The Book reasons that getting consent from all the members or all members present has the effect of treating a vote to abstain or inability to vote for whatever reason, as a negative vote. Given this effect, this basis is not to be used unless the matter is of such grave importance that a positive consent from all the members is considered essential. Given this backdrop, it is worth examining how and why veto rights emerged, and is it an appropriate instrument for Corporate Board Meetings.

Veto rights or negative affirmative rights are basically negation of the power of majority to take decisions. This is a right not normally accorded in the statute books, which uphold the principles of democracy and endorses decision made by the majority. The rare exceptions where the rule of majority is negated by the statutes is when the rights of a minority group is adversely affected or a basic principle of their association is being modified, altered or substantially changed.

In sharp contrast, veto rights are a standard feature of private Shareholder Agreements that are used mainly by financial investors taking a stake in start-ups to protect their large financial outlay they bring to the table. Covering areas of Board representation, Approval for Financing plans and CXO appointments, Anti-dilution provisions and Shareholder Reward sharing mechanisms like Right of First Offer (ROFO), Right of First Refusal (ROFR), Tag along rights and Drag-along rights, veto rights have a logical and justified place, as in their absence it will be difficult for start-ups with ideas to attract capital, despite the knowledge that capital without entrepreneurs will remain idle cash. Hence, for dreams to be realized and idle cash to become riches, veto embedded in shareholder agreements is a valuable conduit.

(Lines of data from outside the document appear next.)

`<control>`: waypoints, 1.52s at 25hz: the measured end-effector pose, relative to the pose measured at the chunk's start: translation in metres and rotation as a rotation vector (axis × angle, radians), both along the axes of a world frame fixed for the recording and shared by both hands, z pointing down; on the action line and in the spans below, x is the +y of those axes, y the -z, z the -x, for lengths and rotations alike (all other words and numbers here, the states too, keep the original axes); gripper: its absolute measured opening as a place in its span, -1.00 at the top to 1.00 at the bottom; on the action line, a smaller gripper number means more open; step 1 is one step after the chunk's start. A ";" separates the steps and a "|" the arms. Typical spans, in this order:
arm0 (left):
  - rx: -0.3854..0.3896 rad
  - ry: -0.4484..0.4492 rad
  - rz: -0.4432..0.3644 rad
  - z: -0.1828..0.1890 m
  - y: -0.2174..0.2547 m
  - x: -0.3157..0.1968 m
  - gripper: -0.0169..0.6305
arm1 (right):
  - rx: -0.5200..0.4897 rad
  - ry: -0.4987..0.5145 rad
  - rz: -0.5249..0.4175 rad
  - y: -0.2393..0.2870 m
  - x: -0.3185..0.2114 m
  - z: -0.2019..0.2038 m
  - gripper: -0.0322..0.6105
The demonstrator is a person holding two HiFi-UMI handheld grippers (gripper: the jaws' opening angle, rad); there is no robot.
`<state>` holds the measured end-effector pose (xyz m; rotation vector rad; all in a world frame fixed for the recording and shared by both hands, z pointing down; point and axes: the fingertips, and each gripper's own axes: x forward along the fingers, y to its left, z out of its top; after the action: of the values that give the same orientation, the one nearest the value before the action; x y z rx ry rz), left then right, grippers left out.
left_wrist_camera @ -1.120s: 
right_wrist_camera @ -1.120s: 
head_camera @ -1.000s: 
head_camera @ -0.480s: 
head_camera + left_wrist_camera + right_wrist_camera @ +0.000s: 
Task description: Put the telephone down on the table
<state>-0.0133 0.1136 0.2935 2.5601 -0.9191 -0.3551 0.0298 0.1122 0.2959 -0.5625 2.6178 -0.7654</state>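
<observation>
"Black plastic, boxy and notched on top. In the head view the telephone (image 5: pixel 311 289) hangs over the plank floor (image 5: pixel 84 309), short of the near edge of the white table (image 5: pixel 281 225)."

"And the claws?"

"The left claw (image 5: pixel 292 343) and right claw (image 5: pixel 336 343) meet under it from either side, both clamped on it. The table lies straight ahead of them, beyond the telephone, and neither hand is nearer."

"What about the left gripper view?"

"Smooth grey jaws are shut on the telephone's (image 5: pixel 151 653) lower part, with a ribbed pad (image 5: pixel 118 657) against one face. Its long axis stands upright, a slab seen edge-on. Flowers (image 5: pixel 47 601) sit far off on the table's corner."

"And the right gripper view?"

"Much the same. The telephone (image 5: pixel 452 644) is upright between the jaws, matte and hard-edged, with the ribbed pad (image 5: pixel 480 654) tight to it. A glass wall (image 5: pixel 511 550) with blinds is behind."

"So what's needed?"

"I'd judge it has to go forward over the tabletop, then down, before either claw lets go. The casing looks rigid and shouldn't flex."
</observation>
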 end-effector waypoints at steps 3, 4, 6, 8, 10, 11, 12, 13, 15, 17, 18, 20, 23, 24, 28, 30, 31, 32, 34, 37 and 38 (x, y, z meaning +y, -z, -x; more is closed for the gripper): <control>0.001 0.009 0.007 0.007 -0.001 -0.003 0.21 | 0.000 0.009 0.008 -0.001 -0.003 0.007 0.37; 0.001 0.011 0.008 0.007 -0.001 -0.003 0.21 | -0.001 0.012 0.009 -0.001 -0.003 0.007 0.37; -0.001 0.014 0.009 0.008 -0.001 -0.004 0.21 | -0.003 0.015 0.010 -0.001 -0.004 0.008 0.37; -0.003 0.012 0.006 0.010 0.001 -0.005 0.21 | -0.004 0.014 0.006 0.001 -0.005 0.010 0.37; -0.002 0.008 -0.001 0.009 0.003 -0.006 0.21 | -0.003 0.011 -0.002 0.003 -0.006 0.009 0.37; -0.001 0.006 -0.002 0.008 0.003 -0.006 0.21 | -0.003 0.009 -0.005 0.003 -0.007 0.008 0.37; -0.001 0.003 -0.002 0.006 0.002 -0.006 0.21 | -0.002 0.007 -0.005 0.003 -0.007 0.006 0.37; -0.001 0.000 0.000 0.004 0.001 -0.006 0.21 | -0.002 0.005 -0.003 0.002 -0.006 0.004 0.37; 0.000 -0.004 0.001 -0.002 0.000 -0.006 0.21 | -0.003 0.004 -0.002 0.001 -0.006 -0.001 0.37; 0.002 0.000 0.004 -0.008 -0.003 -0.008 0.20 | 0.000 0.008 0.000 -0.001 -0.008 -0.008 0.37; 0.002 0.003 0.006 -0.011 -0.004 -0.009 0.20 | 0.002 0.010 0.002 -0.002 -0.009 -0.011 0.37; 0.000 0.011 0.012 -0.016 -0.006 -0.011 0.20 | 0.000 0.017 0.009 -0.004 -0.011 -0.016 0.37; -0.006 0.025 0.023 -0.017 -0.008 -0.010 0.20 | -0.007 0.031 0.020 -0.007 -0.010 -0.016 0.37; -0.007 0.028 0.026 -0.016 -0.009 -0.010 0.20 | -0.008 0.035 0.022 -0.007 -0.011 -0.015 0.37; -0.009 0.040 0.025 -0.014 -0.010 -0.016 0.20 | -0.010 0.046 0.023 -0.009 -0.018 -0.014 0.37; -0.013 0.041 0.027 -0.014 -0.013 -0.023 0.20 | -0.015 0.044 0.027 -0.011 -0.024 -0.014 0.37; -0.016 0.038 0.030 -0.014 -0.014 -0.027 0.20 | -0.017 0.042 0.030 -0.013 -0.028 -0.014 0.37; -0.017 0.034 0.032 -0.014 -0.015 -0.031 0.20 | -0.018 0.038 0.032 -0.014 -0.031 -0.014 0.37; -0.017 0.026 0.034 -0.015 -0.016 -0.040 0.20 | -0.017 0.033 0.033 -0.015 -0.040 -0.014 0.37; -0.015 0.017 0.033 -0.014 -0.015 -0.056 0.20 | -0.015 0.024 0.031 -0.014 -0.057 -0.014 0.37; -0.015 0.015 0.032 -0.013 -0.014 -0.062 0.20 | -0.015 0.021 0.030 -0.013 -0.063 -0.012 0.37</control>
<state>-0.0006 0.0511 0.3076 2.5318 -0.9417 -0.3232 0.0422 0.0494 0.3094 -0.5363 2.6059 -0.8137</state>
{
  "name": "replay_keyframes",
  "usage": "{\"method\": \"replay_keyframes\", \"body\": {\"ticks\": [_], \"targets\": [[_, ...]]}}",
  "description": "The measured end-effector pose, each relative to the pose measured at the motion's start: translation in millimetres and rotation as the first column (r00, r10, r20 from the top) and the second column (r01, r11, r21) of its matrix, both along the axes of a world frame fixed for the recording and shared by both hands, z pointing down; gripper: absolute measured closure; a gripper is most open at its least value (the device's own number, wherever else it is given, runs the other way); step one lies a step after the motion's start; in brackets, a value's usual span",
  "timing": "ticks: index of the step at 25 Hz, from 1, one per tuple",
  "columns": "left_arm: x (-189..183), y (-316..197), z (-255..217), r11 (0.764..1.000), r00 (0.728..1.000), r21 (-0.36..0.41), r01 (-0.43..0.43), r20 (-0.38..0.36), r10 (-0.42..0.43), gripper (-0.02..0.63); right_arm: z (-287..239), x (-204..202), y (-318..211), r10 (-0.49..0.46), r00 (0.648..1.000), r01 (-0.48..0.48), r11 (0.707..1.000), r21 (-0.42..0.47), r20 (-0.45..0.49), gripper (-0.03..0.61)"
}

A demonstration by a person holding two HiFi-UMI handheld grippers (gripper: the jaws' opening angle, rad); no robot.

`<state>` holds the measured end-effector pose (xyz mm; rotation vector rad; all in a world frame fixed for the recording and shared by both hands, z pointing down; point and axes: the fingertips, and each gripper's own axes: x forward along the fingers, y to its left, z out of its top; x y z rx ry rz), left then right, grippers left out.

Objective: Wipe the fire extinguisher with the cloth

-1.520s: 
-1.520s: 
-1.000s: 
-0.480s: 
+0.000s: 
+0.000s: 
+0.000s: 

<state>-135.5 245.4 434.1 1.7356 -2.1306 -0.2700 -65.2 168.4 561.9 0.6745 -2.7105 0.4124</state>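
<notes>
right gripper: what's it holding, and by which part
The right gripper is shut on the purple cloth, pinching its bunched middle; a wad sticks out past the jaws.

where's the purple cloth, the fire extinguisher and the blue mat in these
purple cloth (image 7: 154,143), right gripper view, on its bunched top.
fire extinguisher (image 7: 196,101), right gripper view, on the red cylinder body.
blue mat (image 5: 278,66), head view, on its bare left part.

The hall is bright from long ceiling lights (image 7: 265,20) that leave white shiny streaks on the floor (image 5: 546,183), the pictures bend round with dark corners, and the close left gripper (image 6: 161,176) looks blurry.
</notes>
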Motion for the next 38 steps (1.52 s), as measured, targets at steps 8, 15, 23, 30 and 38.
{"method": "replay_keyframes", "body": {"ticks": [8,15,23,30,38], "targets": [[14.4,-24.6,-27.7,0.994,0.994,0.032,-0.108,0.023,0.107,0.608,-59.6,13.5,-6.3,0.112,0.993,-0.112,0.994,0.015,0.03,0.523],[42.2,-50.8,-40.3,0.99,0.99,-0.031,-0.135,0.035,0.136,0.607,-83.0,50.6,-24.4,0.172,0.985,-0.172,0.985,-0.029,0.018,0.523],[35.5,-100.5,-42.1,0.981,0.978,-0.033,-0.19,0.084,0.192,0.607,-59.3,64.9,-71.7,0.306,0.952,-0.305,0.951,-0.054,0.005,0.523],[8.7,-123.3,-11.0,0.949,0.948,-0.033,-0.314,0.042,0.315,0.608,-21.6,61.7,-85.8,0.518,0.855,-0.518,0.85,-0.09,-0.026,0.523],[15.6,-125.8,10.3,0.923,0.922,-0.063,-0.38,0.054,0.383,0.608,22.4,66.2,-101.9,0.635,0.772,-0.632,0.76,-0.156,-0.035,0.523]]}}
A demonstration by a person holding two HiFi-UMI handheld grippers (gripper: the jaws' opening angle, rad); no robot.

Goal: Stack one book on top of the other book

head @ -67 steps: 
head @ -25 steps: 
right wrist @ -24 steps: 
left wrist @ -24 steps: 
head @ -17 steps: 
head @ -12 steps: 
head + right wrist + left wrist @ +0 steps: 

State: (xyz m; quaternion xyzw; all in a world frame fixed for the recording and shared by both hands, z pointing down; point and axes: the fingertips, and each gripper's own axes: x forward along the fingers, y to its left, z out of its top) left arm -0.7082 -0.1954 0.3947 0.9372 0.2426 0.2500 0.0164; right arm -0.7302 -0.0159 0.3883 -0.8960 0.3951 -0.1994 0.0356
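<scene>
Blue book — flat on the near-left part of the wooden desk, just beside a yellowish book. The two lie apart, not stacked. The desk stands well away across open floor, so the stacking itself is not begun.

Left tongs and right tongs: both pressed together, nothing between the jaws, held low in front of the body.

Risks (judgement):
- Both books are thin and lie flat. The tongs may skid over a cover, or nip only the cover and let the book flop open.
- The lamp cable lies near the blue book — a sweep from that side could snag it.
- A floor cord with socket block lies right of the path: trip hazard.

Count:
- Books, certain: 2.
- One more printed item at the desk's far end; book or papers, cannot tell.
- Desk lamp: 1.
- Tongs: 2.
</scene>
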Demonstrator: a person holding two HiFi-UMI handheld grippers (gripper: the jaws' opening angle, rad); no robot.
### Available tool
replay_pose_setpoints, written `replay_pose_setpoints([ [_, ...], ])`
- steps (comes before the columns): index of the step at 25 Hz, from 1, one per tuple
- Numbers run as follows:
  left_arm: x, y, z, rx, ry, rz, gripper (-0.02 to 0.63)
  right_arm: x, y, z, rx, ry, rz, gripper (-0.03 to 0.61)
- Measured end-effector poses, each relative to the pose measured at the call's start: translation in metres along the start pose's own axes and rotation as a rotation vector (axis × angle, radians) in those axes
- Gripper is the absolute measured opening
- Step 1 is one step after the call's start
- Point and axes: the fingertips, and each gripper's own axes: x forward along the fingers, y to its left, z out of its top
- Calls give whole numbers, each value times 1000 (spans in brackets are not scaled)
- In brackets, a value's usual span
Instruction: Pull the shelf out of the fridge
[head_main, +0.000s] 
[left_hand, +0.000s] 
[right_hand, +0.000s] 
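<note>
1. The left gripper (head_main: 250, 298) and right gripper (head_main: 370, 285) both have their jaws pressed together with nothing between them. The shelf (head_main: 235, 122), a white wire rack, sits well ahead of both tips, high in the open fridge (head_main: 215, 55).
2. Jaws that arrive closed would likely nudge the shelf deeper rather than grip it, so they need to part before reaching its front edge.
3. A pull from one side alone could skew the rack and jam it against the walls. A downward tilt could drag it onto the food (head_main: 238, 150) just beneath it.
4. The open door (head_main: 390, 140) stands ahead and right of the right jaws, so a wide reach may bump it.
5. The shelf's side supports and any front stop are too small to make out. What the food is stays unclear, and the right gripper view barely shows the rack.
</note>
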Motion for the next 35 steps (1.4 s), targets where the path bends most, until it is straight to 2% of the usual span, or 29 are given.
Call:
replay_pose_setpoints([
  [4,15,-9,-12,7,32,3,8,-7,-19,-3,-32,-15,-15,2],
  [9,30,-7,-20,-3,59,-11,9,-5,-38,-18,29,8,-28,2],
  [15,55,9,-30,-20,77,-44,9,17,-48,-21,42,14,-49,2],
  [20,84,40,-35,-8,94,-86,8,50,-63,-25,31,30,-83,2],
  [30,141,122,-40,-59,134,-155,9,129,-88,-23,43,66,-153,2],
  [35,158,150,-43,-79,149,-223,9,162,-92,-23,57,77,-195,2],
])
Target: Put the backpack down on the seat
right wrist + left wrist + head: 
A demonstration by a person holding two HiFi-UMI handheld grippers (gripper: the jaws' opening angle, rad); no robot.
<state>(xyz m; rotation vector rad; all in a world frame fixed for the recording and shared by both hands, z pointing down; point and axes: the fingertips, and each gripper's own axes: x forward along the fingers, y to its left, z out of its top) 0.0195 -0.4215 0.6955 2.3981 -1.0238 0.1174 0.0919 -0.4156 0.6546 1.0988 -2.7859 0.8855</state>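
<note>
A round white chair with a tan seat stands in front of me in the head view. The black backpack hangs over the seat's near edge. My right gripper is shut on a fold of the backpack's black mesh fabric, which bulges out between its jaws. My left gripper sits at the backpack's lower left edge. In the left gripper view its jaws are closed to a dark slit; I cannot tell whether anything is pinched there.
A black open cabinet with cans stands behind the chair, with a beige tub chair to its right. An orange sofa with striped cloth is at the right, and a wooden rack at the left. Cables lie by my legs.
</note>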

In contrast to shareholder meetings where ownership rights are to be protected, the Corporate Board is more a body of collective wisdom to guide and run the company, which includes some high-end residual powers that involve day to day running of the company like powers to borrow and appoint representatives to present company’s interest. Given the nature of the Corporate Board, it is worth debating if consent from Directors should be obtained for holding Board Meetings at Shorter Notice.